A chromatography column can be described as having two phases, the mobile phase and the stationary phase. Substances will move between the two phases, subject to an equilibrium. Substances in the mobile phase will also move toward the bottom of the column. Partial differential equations describe the substance concentrations of the two phases at each point in the column. Using the method of lines, the spatial points can be discretized and the resulting DAE solved numerically.

The model partial differential equations are discretized in Mathematica and automatically converted to Modelica code.

Automatic Code Generation

Mathematica can generate and export Modelica code that can be directly simulated in SystemModeler.

The example shows the chromatography column being used to analyze a simple biochemical reaction modeled using the free Modelica library BioChem. If the eluant of the column was continuously monitored using a spectrophotometer, distinct peaks would signal the elution of a particular substance. Simulating the system makes it so that the elution profile can be analyzed to see how each substance contributes to the profile.

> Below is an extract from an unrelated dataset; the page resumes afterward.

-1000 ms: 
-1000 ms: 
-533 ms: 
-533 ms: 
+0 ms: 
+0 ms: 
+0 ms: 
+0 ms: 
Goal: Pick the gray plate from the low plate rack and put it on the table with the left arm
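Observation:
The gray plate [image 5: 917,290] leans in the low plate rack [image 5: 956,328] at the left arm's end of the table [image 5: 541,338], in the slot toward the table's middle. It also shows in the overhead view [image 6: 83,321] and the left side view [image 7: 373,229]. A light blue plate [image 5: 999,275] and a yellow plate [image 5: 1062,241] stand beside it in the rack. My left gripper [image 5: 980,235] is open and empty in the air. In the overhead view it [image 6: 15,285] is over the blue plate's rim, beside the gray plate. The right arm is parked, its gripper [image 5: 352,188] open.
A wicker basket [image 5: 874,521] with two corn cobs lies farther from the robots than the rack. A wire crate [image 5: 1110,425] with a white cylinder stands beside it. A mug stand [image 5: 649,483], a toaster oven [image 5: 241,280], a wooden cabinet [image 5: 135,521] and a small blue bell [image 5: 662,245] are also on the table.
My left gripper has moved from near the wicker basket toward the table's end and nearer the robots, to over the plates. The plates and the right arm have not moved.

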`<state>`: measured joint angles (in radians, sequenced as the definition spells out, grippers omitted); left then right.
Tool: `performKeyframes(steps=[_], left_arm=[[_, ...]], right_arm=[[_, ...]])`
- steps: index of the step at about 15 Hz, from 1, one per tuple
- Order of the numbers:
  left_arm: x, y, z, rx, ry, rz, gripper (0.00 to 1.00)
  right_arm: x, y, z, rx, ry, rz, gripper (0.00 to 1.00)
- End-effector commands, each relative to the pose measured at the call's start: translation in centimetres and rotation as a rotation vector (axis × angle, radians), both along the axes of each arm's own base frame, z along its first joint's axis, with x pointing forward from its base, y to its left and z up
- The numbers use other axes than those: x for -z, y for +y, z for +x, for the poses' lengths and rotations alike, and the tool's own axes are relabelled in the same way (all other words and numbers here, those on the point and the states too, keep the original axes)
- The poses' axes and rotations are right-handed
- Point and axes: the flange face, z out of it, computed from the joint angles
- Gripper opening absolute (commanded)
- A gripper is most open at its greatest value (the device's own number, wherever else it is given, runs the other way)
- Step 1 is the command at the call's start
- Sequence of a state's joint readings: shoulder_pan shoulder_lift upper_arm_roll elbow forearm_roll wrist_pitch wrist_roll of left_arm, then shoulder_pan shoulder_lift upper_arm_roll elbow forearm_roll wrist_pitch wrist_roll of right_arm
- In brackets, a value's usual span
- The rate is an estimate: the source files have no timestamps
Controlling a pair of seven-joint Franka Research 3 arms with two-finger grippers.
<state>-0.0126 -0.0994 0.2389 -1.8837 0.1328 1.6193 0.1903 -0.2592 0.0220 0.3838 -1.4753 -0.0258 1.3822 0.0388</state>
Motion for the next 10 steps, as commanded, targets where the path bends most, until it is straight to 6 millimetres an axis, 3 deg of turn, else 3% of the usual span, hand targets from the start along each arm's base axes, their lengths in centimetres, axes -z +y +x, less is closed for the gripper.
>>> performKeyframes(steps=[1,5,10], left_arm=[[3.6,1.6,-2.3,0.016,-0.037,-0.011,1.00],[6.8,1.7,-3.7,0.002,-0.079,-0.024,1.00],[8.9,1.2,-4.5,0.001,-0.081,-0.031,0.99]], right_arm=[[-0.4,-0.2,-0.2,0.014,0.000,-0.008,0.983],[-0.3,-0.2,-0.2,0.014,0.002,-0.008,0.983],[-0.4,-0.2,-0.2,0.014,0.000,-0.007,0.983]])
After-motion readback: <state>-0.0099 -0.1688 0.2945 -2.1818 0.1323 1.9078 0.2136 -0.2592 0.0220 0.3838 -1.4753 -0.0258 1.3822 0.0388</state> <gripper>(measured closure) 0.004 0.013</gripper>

Plot of how each of the substances contributes to the elution profile.

Interact with the System

With the simulation results imported into Mathematica, the inside of the chromatography column can be visualized. The interactive visualizations can be deployed and distributed using the Computable Document Format, CDF.

Substance separation inside of the column and a representation of how each substance contributes to the output signal from the spectrophotometer.

Interact with the Results

Results from SystemModeler can be imported into Mathematica, where further analysis can be performed.

Discretize Partial Differential Equations

Using the method of lines, the spatial coordinates are discretized, while the time derivatives are kept continuous.